Jabotinsky, a leader of right-wing "Revisionist" Zionism, was also founder of the Jewish battalions in the British Army. He suggested that Margolin take command of one of the battalions. Margolin agreed, and joined the forces of Gen. Allenby that overcame the Turks in Palestine. Future Prime Minister David Ben-Gurion and Israel's second president, Yitzhak Ben-Zvi, served under his command.

During the years 1919 to 1921, the four battalions were united into one - called the First in Yehuda - commanded by Margolin. The unit was located in the military base of Sarafand, 20 km east of Tel Aviv, and during the Arab riots of 1921, it was called to defend Jewish residents of Tel Aviv from the Arabs of Jaffa, but did so without having obtained official permission. Margolin joined his fellow Jewish soldiers. His British commanders saw this as disobeying orders and they threatened to courtmarshal him if he did not resign from the service. Margolin left the army and returned to his business in Australia. Among other things that he did there, he owned a gas station.

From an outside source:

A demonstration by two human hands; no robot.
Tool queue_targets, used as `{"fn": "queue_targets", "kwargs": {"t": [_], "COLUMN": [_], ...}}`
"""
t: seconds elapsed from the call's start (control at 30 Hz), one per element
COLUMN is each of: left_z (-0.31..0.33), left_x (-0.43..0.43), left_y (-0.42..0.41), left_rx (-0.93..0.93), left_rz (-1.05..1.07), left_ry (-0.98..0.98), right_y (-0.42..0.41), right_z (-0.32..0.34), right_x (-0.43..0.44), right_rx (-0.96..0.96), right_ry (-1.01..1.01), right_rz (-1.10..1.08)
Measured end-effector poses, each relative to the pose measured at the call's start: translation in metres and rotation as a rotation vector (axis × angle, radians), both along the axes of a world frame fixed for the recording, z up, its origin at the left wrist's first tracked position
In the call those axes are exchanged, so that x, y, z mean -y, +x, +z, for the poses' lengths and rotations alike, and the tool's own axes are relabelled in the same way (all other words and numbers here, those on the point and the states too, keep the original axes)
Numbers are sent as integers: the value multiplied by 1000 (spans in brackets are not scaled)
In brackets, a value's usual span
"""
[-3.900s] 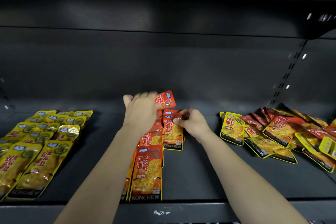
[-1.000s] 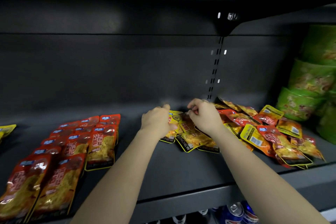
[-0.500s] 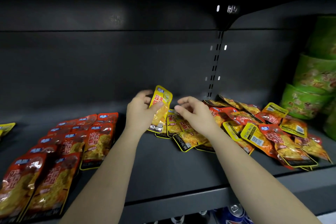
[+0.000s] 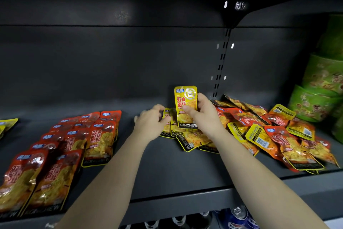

He married, though the couple had no children, and died in Sydney in 1944. In 1950, thanks to a childhood friend, Moshe Smilansky, Margolin's wishes, as outlined in his will, were carried out and he was reburied in Israel, in his parents' plot in the old Rehovot cemetery, in a somewhat official ceremony arranged by the Defense Ministry. Ben-Gurion and Ben-Zvi walked behind the coffin, along with the chief of staff of the Israeli army and his generals.

His grave has been neglected ever since, crumbling to pieces over the years. Amos Danieli approached the Defense Ministry about a year and a half ago, requesting funds for restoration. Danieli says he feels the ministry is obligated to preserve the memory of one of the pioneers of Jewish defense forces which paved the way for the Israeli army. The ministry thinks otherwise. In a terse letter reflecting bureaucratic indifference, Avi Amsalem of the family memorial department wrote, "Eliazar Margolin is not a soldier who fell in the line of duty in an Israeli battle. He died of natural causes. As to an explanatory plaque, he is one individual. There are many fallen soldiers whose stories are heroic, but they are not told in the cemetery."

Danieli hoped that the brotherhood of soldiers might be of use. But his personal and moving letter to the prime minister went unanswered. Finally, as often happens when the state shrugs off responsibility, a solution was found that involves philanthropy. The Richard Pratt Fund (named for an Australian Jew ) contributed NIS 30,000, and last Sunday, in a modest ceremony attended by the Australian Ambassador Adrienna Funkler, and Rahamim Malul, the mayor of Rehovot - and in the absence of representatives from the Ministry of Defense - the restored grave was dedicated.

Netanyahu office has responded that, "Amos is a personal friend of the prime minister. If the letter had arrived, he would have answered it immediately. A check of the prime minister's office reveals that Mr. Danieli's letter never arrived."